Tuesday, 22 March 2016

Biscuit Blog: Crawford's Shortcake

Crawford's Shortcake biscuits


It is important to distinguish shortcake biscuits from shortbread biscuits.  Shortcake biscuits are also pale in colour but have far more of a snap than shortbread which is typically very crumbly.  Shortcake have far less sugar on them, though as I have noted before the amount of sugar dusted on shortbread seems to be decreasing.  Shortcake biscuits have a less creamy taste than the shortbread but are have a rich flavour that is both different from a rich tea and from a malted milk; they are thicker than both of these.  When I was a boy these were popularly known as 'tractor biscuits' because the diagonal shape about the rim of the biscuits look like the patterns left in the mud by tractor tyres when they have been driven along an unsurfaced road.
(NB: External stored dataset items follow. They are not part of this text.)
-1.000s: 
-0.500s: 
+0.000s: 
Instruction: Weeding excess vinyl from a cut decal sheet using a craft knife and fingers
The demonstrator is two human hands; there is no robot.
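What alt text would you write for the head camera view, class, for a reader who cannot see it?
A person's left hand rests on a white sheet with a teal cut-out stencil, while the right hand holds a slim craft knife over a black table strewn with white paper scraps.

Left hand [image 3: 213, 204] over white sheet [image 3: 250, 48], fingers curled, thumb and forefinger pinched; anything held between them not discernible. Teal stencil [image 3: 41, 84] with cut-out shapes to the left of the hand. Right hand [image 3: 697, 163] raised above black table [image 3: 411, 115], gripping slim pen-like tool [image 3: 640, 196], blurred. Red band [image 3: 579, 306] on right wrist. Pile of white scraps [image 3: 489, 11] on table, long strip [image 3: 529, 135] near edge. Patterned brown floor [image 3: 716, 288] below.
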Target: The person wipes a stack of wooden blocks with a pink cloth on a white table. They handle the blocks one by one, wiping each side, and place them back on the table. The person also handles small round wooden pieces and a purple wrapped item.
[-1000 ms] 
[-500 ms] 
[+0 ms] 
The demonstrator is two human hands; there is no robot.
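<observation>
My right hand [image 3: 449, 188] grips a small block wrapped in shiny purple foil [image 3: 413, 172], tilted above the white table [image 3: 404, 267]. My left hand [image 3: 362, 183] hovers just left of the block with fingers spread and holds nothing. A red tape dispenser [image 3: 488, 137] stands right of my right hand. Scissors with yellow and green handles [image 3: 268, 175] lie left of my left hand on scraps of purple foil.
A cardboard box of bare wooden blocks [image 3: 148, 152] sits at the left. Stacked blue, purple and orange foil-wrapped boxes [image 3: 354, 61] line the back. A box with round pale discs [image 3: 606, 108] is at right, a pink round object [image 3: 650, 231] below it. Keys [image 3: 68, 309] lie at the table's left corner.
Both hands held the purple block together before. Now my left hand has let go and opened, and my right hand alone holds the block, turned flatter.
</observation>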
These shortcakes from Crawfords are not bad.  They lack moreishness and unfortunately have a bit of a 'burn' in the taste which can sometimes happen with cheap versions of supposedly creamy biscuits, most often occurring in malted milks, though not among the recent batch I have sampled.  There is a snap to these but almost a sour aftertaste which feels wrong.  It is almost as if they have gone too far in trying to get the shortcake flavour.  However, unlike some biscuits I have tried recently, they actually taste along the lines of what they are supposed to be.